§ **BRIEF**
Please, without any pictures, set down exactly the part of the listing below that opens with the line containing "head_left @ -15" and closes with the line containing "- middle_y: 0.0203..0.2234".

§ **DATASET**
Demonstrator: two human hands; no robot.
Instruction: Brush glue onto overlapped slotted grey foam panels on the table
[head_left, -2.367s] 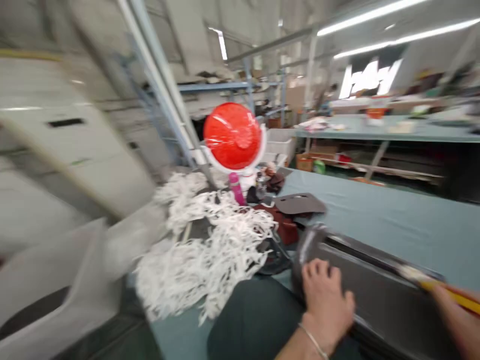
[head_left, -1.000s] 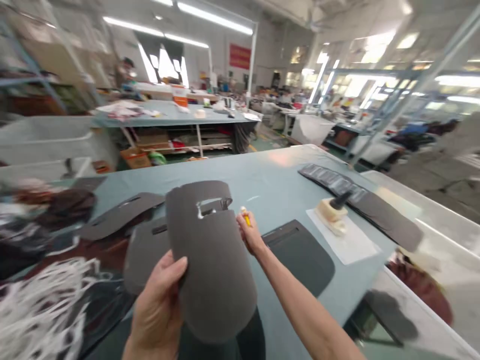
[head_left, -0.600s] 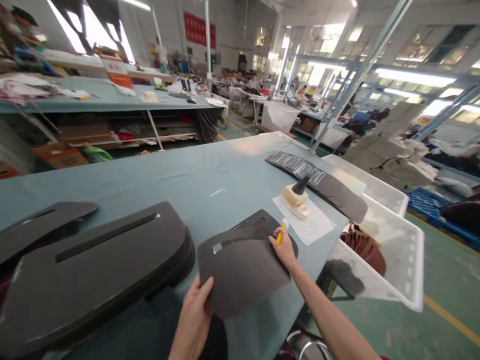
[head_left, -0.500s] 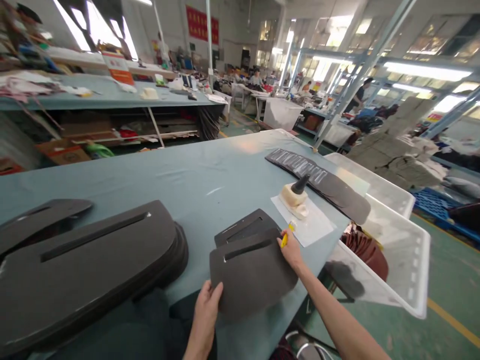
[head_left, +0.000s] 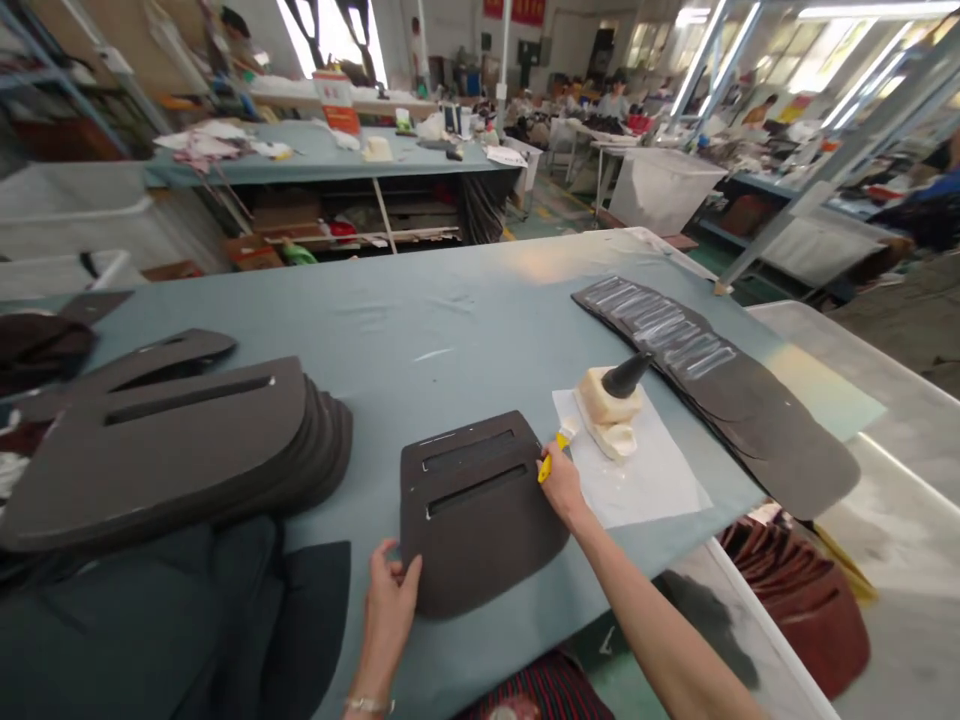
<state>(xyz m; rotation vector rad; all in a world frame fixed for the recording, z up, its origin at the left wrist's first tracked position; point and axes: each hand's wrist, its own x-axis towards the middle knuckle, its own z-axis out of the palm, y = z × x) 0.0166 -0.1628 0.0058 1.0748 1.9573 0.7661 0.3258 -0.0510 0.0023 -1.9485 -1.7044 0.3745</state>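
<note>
A dark grey panel (head_left: pixel 480 545) with rounded lower corners and a long slot lies on the table in front of me. Behind it shows the upper part of another slotted panel (head_left: pixel 469 447), mostly covered. At the left edge, my left hand (head_left: pixel 391 590) has its thumb at the panel's side and its fingers apart. My right hand (head_left: pixel 562 488) is closed around a brush (head_left: pixel 546 468) with a yellow handle and pale bristles, by the panel's upper right corner. Close by, a cream block-shaped container (head_left: pixel 604 400) with a black cone nozzle sits on a white sheet (head_left: pixel 660 485).
On the left is a thick stack of slotted grey panels (head_left: pixel 195 430), with dark cloth (head_left: pixel 172 620) before it. Overlapping grey pieces with whitish streaks (head_left: pixel 675 345) lie at the right. Brown-red pieces (head_left: pixel 810 600) lie below the blue-green table's (head_left: pixel 495 310) right edge. People work farther back.
I have turned from the white strips to the table's right part. The grey panel, earlier held up in my left hand, now lies flat over the other panel. The brush stays in my right hand.
</note>
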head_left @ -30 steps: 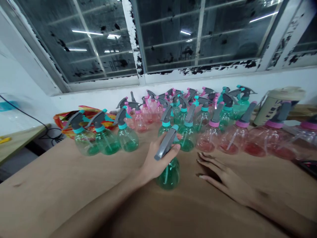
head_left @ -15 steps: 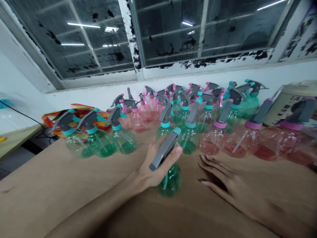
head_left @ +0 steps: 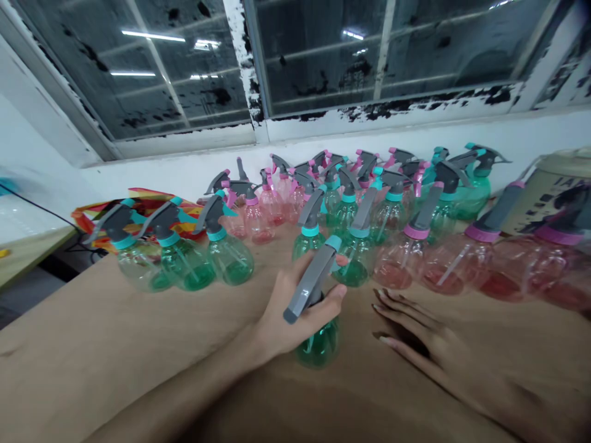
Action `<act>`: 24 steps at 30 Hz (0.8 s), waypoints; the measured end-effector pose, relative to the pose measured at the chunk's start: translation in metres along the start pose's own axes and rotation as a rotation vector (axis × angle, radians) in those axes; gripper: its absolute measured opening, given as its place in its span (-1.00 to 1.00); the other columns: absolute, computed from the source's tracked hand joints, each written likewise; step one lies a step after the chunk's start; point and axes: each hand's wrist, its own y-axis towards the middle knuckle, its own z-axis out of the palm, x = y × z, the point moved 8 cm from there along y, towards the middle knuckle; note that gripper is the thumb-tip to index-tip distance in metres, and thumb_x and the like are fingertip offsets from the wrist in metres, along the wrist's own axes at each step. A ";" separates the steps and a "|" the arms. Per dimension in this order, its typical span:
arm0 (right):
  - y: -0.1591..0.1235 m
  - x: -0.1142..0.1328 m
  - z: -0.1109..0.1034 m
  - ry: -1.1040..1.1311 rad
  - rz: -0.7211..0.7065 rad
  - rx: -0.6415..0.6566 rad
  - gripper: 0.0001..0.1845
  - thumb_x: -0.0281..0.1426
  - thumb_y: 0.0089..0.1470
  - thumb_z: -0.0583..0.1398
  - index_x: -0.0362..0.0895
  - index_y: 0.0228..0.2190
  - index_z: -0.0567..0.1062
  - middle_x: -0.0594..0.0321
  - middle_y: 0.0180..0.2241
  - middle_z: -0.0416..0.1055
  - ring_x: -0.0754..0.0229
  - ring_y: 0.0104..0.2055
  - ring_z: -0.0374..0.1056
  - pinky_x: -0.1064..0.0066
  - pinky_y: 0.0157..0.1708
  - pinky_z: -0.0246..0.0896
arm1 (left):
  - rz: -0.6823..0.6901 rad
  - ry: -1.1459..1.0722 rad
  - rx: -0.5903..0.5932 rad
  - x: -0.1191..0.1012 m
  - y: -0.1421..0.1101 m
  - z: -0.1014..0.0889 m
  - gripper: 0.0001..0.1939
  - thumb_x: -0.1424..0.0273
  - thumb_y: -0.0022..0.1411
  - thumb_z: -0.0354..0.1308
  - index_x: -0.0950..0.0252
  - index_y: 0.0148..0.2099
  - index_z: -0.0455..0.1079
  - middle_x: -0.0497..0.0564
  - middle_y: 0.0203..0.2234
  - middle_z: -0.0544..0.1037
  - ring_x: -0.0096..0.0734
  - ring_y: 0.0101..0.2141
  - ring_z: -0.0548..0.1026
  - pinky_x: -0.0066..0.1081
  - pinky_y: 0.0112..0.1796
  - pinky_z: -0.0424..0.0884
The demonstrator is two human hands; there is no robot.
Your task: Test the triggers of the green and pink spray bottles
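On the wooden table [head_left: 115, 344], toward the near middle, a green spray bottle [head_left: 317, 347] appears to rest on its base. Left hand [head_left: 289, 311]: fingers wrapped around the bottle's neck beneath the gray-and-teal spray head [head_left: 314, 277], thumb on the near side. Right hand [head_left: 420, 335]: palm down, fingers released and spread on the wood, apart from the bottle.

Edges: the table's left edge slants away past the left forearm, with a wide stretch of wood between them. A narrow strip of wood separates the held bottle from the right fingertips. Three green bottles [head_left: 189, 264] stand left of the hand; more green bottles [head_left: 353, 261] stand just behind it, and pink bottles [head_left: 397, 264] continue the row rightward.

Versus the earlier frames: grip retained; the fingertip beyond the spray head shows more plainly. The canister [head_left: 530, 203], wholly in view at first, is now cut by the right border.

Labels: dark capitals on the canister, "IA" readable, remainder unclear. Lettering on the red-and-yellow bag [head_left: 143, 197]: none legible.
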 end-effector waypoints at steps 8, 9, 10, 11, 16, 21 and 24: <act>0.000 0.000 -0.001 -0.001 -0.009 0.001 -0.44 -0.18 0.14 0.03 -0.02 0.15 0.16 0.27 0.21 0.07 0.09 0.24 -0.05 0.12 0.17 -0.01 | 0.047 -0.002 -0.033 0.001 0.001 0.001 -0.67 0.37 0.11 0.10 0.22 -0.03 0.29 -0.02 -0.40 0.50 -0.28 -0.33 0.52 -0.31 -0.27 0.46; 0.000 0.001 -0.002 0.006 -0.010 -0.003 -0.45 -0.18 0.13 0.04 -0.02 0.15 0.16 0.28 0.21 0.07 0.09 0.23 -0.04 0.12 0.16 0.00 | 0.061 -0.014 -0.044 0.000 0.001 0.000 -0.67 0.39 0.10 0.10 0.23 -0.03 0.29 0.00 -0.37 0.50 -0.28 -0.31 0.52 -0.31 -0.25 0.46; 0.000 0.001 -0.002 0.012 -0.010 -0.006 -0.45 -0.18 0.13 0.04 -0.01 0.14 0.17 0.28 0.21 0.07 0.08 0.23 -0.04 0.12 0.16 0.01 | 0.072 -0.024 -0.052 0.000 0.001 0.000 -0.67 0.40 0.10 0.11 0.23 -0.04 0.30 0.00 -0.36 0.50 -0.29 -0.31 0.52 -0.31 -0.23 0.46; 0.001 0.001 -0.002 0.018 -0.009 -0.010 -0.45 -0.18 0.13 0.04 -0.01 0.14 0.17 0.28 0.21 0.07 0.08 0.23 -0.04 0.12 0.16 0.02 | 0.078 -0.032 -0.055 -0.001 0.001 0.000 -0.67 0.41 0.10 0.11 0.24 -0.04 0.30 0.00 -0.36 0.51 -0.31 -0.32 0.52 -0.30 -0.21 0.45; 0.001 0.001 -0.003 0.021 0.005 -0.005 -0.45 -0.18 0.13 0.04 0.00 0.15 0.16 0.29 0.21 0.08 0.09 0.23 -0.04 0.12 0.17 -0.02 | 0.061 -0.041 -0.035 0.003 0.000 0.002 -0.63 0.40 0.11 0.11 0.22 0.01 0.27 0.03 -0.28 0.50 -0.36 -0.41 0.51 -0.30 -0.30 0.47; 0.000 -0.001 0.000 0.007 -0.002 0.009 -0.45 -0.17 0.14 0.03 0.00 0.15 0.15 0.30 0.21 0.06 0.12 0.24 -0.06 0.13 0.18 -0.03 | 0.054 0.023 -0.015 0.007 -0.001 0.003 -0.59 0.37 0.09 0.13 0.20 0.02 0.26 0.01 -0.33 0.48 -0.36 -0.47 0.49 -0.34 -0.41 0.45; -0.001 -0.002 0.001 0.009 -0.002 0.014 -0.44 -0.16 0.14 0.03 0.00 0.15 0.14 0.30 0.21 0.05 0.12 0.24 -0.07 0.13 0.18 -0.04 | 0.084 0.065 0.003 0.004 0.000 0.003 -0.60 0.37 0.08 0.13 0.21 0.00 0.26 0.01 -0.32 0.48 -0.39 -0.50 0.46 -0.34 -0.40 0.44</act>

§ **ANSWER AREA**
head_left @ -15 steps: 
head_left @ +0 steps: 
Action `<act>`: 24 steps at 30 Hz (0.8 s), waypoints; the measured end-effector pose, relative to the pose measured at the chunk's start: translation in metres along the start pose's own axes and rotation as a rotation vector (axis × angle, radians) in those axes; gripper: its absolute measured opening, given as its place in its span (-1.00 to 1.00); the other columns: absolute, computed from the source's tracked hand joints, each written likewise; step one lies a step after the chunk's start; point and axes: each hand's wrist, its own y-axis towards the middle knuckle, its own z-axis out of the palm, x = y × z, the point moved 8 cm from there along y, towards the middle knuckle; note that gripper is the thumb-tip to index-tip distance in metres, and thumb_x and the like are fingertip offsets from the wrist in metres, along the wrist's own axes at each step. A ";" separates the steps and a "|" the arms. Per dimension in this order, its typical span:
arm0 (right):
  - y: -0.1591..0.1235 m
  - x: -0.1142..0.1328 m
  - z: -0.1109..0.1034 m
  - ry: -1.1040..1.1311 rad
  - rz: -0.7211..0.7065 rad
  - rx: -0.6415..0.6566 rad
  - gripper: 0.0001..0.1845
  - thumb_x: -0.0281..0.1426
  - thumb_y: 0.0089..0.1470
  - thumb_z: -0.0583..0.1398
  - index_x: -0.0362..0.0895
  - index_y: 0.0228..0.2190
  - index_z: -0.0567..0.1062
  - middle_x: -0.0594..0.0321
  - middle_y: 0.0180..0.2241
  - middle_z: -0.0416..0.1055
  - ring_x: -0.0754..0.0229
  - ring_y: 0.0104..0.2055
  - ring_z: -0.0374..0.1056
  - pinky_x: -0.1064..0.0066
  - pinky_y: 0.0157..0.1708
  - pinky_z: -0.0246..0.0896
arm1 (left):
  - rz: -0.6823..0.6901 rad
  - ry: -1.1459..1.0722 rad
  - rx: -0.5903..0.5932 rad
  - x: -0.1191..0.1012 m
  - y: -0.1421..0.1101 m
  - z: -0.1014..0.0889 m
  - gripper: 0.0001..0.1939
  - thumb_x: -0.1424..0.0273
  - thumb_y: -0.0022..0.1411
  - thumb_z: -0.0354..0.1308
  - index_x: -0.0950..0.0252
  - index_y: 0.0148..0.2099
  - index_z: -0.0455..0.1079
  - middle_x: -0.0497..0.0564
  - middle_y: 0.0203..0.2234

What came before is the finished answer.